* _What you should do_: Each record in the material below must be written out again exactly.
---------------
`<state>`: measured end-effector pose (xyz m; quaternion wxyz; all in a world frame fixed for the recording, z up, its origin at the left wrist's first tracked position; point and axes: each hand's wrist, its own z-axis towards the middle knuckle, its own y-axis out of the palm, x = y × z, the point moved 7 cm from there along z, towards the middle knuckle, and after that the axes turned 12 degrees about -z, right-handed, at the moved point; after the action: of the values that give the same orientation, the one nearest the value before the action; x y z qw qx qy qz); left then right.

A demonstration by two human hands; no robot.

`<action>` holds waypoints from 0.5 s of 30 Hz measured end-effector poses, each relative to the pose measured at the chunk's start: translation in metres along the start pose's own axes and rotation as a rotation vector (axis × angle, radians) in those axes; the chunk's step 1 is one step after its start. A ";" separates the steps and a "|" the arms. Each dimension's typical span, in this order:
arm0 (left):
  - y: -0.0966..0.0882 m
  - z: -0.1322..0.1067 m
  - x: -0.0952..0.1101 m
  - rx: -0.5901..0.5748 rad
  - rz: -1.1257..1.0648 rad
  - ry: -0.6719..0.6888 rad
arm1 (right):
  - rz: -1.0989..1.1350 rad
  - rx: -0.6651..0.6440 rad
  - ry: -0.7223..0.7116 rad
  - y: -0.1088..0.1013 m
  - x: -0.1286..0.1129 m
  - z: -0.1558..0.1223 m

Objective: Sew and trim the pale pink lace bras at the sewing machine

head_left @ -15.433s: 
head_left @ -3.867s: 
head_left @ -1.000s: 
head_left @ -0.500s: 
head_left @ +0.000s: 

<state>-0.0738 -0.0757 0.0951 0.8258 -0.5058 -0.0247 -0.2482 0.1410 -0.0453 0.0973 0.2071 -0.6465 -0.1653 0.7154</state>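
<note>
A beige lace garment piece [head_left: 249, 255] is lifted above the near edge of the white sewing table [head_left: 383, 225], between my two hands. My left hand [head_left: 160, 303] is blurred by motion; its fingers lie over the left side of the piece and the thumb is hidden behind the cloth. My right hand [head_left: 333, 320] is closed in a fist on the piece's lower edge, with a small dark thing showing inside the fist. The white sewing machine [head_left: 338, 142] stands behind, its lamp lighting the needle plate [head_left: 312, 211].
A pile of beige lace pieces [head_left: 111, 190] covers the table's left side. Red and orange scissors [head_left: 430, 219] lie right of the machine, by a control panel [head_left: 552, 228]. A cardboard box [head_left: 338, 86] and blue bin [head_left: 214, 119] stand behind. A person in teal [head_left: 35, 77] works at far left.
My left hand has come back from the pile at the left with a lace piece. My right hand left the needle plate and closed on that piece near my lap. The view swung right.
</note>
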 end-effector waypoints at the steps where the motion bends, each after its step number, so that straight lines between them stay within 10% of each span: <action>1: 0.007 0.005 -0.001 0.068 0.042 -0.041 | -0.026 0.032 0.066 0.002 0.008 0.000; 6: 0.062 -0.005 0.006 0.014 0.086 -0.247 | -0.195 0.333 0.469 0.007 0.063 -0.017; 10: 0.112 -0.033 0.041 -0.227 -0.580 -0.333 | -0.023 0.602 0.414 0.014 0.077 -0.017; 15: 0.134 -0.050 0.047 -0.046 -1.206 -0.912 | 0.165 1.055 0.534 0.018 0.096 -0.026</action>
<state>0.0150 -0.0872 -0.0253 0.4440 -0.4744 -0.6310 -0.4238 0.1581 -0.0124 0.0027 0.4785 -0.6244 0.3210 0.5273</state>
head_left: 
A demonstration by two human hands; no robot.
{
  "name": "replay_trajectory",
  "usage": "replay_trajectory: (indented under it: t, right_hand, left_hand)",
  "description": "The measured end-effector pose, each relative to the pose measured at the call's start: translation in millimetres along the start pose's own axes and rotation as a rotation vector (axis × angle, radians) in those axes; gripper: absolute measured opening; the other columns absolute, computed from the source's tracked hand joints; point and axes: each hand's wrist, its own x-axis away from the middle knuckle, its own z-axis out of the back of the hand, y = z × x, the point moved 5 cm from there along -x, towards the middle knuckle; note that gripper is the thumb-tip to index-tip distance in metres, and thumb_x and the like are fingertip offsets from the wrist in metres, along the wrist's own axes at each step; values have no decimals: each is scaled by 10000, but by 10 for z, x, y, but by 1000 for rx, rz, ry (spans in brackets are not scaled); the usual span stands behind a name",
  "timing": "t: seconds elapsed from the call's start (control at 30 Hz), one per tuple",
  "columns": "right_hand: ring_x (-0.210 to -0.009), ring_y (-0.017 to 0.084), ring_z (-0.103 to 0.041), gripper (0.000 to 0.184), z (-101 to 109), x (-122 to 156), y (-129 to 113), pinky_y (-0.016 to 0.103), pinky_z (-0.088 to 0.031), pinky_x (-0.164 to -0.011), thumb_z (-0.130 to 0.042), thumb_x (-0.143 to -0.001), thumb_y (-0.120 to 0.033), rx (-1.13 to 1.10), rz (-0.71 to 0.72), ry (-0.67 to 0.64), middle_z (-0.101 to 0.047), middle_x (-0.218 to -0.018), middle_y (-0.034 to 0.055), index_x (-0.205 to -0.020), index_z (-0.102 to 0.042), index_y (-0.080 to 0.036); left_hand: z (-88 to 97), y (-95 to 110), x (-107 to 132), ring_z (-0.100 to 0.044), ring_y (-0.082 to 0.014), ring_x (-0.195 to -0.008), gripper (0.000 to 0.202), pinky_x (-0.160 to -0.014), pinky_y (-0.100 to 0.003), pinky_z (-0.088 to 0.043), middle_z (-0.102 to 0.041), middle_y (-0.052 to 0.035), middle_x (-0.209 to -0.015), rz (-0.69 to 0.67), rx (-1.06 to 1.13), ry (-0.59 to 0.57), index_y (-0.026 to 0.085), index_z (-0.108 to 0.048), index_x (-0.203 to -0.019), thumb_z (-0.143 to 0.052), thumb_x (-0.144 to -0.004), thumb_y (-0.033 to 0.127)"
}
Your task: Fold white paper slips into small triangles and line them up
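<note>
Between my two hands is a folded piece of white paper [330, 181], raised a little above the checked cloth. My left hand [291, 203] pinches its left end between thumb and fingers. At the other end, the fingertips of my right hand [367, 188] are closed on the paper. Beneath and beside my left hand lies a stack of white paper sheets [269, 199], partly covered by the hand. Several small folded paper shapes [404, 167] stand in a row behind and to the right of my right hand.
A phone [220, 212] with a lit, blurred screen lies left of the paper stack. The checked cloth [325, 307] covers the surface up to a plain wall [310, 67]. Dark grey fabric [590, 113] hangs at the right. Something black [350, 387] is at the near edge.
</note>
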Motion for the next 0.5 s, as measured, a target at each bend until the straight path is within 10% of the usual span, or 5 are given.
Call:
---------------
* _Answer space_:
`<state>`: measured end-effector pose (xyz m; quaternion wxyz; all in a world frame fixed for the recording, z up, its origin at the left wrist's first tracked position; point and axes: each hand's wrist, its own z-axis towards the middle knuckle, its own y-axis out of the palm, x = y × z, the point moved 7 cm from there along z, towards the middle knuckle, and after that the axes turned 12 degrees about -z, right-handed, at the moved point; after the action: of the values that give the same orientation, the one nearest the value before the action; x y z qw qx qy qz); left then right.

A demonstration by two human hands; no robot.

`<action>` holds waypoints from 0.5 s of 30 Hz measured end-effector poses, each relative to the pose measured at the chunk's start: translation in metres along the start pose's own axes and rotation as a rotation vector (axis × angle, radians) in those axes; the chunk's step 1 is one step after its start. A ";" separates the steps and a "|" the arms. Each dimension's typical span, in this order:
arm0 (left):
  - y: -0.0966..0.0882 m
  - z: -0.1322..0.1067 m
  - x: -0.0952..0.1101 m
  - rx: -0.5901..0.5748 rad
  - rz: -1.1257..1.0648 rad
  - ry: -0.6719..0.6888 rad
arm1 (right):
  - rz: -1.0989..1.1350 rad
  - rx: -0.6651..0.6440 rad
  - ry: -0.7223..0.7116 rad
  - y: -0.1088..0.1013 m
  - x: -0.1286..0.1129 m
  - z: -0.1558..0.1223 m

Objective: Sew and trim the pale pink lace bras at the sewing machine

head_left @ -15.433s: 
head_left @ -3.867s: 
head_left @ -1.000s: 
head_left @ -0.500s: 
head_left @ +0.000s: 

<state>-0.0738 -0.0757 0.0951 0.8258 -0.5058 -0.0247 -0.2482 0.1410 -0.0453 0.0973 0.2071 -0.6465 -0.1653 0.7154</state>
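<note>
A beige lace garment piece [head_left: 249, 255] is lifted above the near edge of the white sewing table [head_left: 383, 225], between my two hands. My left hand [head_left: 160, 303] is blurred by motion; its fingers lie over the left side of the piece and the thumb is hidden behind the cloth. My right hand [head_left: 333, 320] is closed in a fist on the piece's lower edge, with a small dark thing showing inside the fist. The white sewing machine [head_left: 338, 142] stands behind, its lamp lighting the needle plate [head_left: 312, 211].
A pile of beige lace pieces [head_left: 111, 190] covers the table's left side. Red and orange scissors [head_left: 430, 219] lie right of the machine, by a control panel [head_left: 552, 228]. A cardboard box [head_left: 338, 86] and blue bin [head_left: 214, 119] stand behind. A person in teal [head_left: 35, 77] works at far left.
My left hand has come back from the pile at the left with a lace piece. My right hand left the needle plate and closed on that piece near my lap. The view swung right.
</note>
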 end-effector waypoints at the steps where the motion bends, each after its step number, so that straight lines between them stay within 10% of each span: <action>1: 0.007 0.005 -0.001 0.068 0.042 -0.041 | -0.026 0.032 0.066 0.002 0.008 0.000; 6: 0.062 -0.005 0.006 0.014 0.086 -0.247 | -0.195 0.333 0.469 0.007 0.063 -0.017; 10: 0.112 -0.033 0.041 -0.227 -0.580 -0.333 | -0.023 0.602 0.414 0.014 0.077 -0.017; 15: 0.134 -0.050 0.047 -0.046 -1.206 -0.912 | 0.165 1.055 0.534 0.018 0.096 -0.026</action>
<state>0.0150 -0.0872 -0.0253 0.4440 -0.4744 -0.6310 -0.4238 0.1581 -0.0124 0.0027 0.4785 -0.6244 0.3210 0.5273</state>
head_left: 
A demonstration by two human hands; no robot.
{
  "name": "replay_trajectory",
  "usage": "replay_trajectory: (indented under it: t, right_hand, left_hand)",
  "description": "The measured end-effector pose, each relative to the pose measured at the call's start: translation in millimetres along the start pose's own axes and rotation as a rotation vector (axis × angle, radians) in those axes; gripper: absolute measured opening; the other columns absolute, computed from the source's tracked hand joints; point and axes: each hand's wrist, its own x-axis away from the middle knuckle, its own z-axis out of the back of the hand, y = z × x, the point moved 5 cm from there along -x, towards the middle knuckle; note that gripper is the thumb-tip to index-tip distance in metres, and thumb_x and the like are fingertip offsets from the wrist in metres, along the wrist's own axes at each step; values have no decimals: each is scaled by 10000, but by 10 for z, x, y, but by 1000 for rx, rz, ry (spans in brackets are not scaled); the usual span stands behind a name",
  "timing": "t: seconds elapsed from the call's start (control at 30 Hz), one per tuple",
  "columns": "right_hand: ring_x (-0.210 to -0.009), ring_y (-0.017 to 0.084), ring_z (-0.103 to 0.041), gripper (0.000 to 0.184), z (-101 to 109), x (-122 to 156), y (-129 to 113), pinky_y (-0.016 to 0.103), pinky_z (-0.088 to 0.031), pinky_x (-0.164 to -0.011), thumb_z (-0.130 to 0.042), thumb_x (-0.143 to -0.001), thumb_y (-0.120 to 0.033), rx (-1.13 to 1.10), rz (-0.71 to 0.72), ry (-0.67 to 0.64), middle_z (-0.101 to 0.047), middle_x (-0.218 to -0.018), middle_y (-0.034 to 0.055), index_x (-0.205 to -0.020), index_z (-0.102 to 0.042), index_y (-0.080 to 0.036); left_hand: z (-88 to 97), y (-95 to 110), x (-107 to 132), ring_z (-0.100 to 0.044), ring_y (-0.082 to 0.014), ring_x (-0.195 to -0.008), gripper (0.000 to 0.202), pinky_x (-0.160 to -0.014), pinky_y (-0.100 to 0.003), pinky_z (-0.088 to 0.043), middle_z (-0.102 to 0.041), middle_y (-0.052 to 0.035), middle_x (-0.209 to -0.015), rz (-0.69 to 0.67), rx (-1.06 to 1.13), ry (-0.59 to 0.57), index_y (-0.026 to 0.085), index_z (-0.108 to 0.048), index_x (-0.203 to -0.019), thumb_z (-0.143 to 0.052), thumb_x (-0.144 to -0.004), thumb_y (-0.033 to 0.127)"
}
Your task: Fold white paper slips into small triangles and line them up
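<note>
Between my two hands is a folded piece of white paper [330, 181], raised a little above the checked cloth. My left hand [291, 203] pinches its left end between thumb and fingers. At the other end, the fingertips of my right hand [367, 188] are closed on the paper. Beneath and beside my left hand lies a stack of white paper sheets [269, 199], partly covered by the hand. Several small folded paper shapes [404, 167] stand in a row behind and to the right of my right hand.
A phone [220, 212] with a lit, blurred screen lies left of the paper stack. The checked cloth [325, 307] covers the surface up to a plain wall [310, 67]. Dark grey fabric [590, 113] hangs at the right. Something black [350, 387] is at the near edge.
</note>
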Motion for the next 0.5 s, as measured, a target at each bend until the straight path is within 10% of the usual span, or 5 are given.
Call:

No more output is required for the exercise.